Sous couvert d’harmonisation et de simplification, un nouveau décret nivelle les possibilités d’absence liées à la parentalité et aux évènements familiaux (décès, mariage, etc.) des agents publics des trois versants en écrasant, de fait, toutes les négociations et accords locaux précédents.
Ce décret, présenté le 8 avril au Conseil Commun de la Fonction Publique a été rejeté par toutes les organisations syndicales.
L’UNSA Fonction Publique a mis en ligne une pétition qui a recueilli plus de 50 000 signataires en quelques jours, révélant la sensibilité des agents sur ce sujet.
Le gouvernement, suite à la mobilisation des agents publics et aux réactions syndicales, a renoncé à diminuer le nombre de jour pour les gardes des enfants de plus de 11 ans.
Il a également accepté qu’une autorisation d’absence suite au décès d’un de ses parents ou de son conjoint devienne une autorisation de droit, ce qui n’était pas le cas.
Mais, contrairement aux salariés, les agents publics perdent la possibilité de bénéficier d’accords locaux plus favorables. De plus, le gouvernement décide de ne plus tenir compte des délais de route nécessaires pour se rendre sur le lieu d’un décès ou d’un mariage, pour ne citer que deux exemples.
Pour l’UNSA Fonction publique, ce décret, sous couvert d’amélioration, diminue le droit des agents. C’est un nouveau coup contre les agents et l’attractivité de la fonction publique après l’absence de mesures salariales depuis 2023, le décrochage des salaires qui poursuit sa trajectoire, la baisse de 10 % de l’indemnisation du congé de maladie ordinaire et la dégradation des conditions de travail.

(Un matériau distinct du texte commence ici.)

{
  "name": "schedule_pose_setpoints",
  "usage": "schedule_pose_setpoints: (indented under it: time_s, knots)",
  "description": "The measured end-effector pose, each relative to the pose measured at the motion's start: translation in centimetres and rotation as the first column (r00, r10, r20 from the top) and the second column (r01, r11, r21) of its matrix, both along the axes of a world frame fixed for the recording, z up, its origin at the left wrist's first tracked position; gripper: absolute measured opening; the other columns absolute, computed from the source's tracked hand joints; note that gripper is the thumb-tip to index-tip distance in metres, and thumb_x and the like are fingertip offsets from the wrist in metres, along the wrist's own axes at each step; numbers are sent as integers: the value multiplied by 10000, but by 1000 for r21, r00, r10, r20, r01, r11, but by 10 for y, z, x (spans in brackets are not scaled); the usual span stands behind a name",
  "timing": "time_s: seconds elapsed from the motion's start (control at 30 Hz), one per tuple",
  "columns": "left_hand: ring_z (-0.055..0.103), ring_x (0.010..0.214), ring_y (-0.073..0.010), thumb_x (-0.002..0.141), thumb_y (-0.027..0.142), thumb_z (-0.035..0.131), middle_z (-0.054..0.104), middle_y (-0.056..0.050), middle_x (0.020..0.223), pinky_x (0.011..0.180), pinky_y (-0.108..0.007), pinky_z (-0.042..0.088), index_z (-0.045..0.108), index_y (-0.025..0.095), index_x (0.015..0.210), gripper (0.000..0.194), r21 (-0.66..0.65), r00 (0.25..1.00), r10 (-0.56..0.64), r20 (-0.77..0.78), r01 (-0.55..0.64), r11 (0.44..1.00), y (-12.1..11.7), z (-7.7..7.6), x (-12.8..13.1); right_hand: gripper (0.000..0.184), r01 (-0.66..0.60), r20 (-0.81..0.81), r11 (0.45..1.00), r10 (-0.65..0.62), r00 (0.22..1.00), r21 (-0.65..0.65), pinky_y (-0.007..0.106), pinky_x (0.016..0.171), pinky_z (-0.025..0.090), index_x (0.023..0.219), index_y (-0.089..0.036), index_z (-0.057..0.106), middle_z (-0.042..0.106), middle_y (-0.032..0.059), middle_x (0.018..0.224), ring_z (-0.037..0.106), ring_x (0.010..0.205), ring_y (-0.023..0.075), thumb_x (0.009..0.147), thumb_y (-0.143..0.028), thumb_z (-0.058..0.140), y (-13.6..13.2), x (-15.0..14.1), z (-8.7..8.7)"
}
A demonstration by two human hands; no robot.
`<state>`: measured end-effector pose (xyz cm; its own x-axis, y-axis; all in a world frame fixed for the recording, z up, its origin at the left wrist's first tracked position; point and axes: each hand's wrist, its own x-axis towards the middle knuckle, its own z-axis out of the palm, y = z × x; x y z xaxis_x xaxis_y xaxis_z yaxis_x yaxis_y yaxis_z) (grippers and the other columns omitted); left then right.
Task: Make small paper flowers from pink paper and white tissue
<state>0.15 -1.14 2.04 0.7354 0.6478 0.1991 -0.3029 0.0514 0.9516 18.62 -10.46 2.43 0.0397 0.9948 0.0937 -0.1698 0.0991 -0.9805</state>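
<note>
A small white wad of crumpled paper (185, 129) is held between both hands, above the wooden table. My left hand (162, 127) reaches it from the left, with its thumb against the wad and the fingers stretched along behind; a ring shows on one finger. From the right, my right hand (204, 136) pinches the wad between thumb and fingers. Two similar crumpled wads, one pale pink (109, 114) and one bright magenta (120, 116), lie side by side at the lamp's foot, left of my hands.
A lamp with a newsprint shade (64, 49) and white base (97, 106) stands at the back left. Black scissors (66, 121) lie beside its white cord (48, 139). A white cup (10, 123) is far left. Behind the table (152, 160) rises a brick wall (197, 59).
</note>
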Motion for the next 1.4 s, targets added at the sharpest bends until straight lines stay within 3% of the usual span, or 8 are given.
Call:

Les femmes, notamment en raison de leur nombre dans la fonction publique, en sont les premières victimes alors même que les discussions sur un nouvel accord sur l’égalité professionnelles entre les hommes et les femmes est en cours de négociation.
Pour l’UNSA Fonction publique, une harmonisation aurait été possible à partir des droits existants et en conservant la possibilité de négociation collective. Mais 34 propositions déposées par l’UNSA Fonction Publique pour infléchir cette réforme et faire qu’elle se fasse, a minima, à droit constant, ont été écartées par le gouvernement.
Un nouveau Conseil Commun de la Fonction Publique devra réétudier le projet de décret. L’UNSA Fonction Publique appelle le gouvernement à rouvrir les discussions et à modifier le texte pour garantir aux agents publics les droits actuels.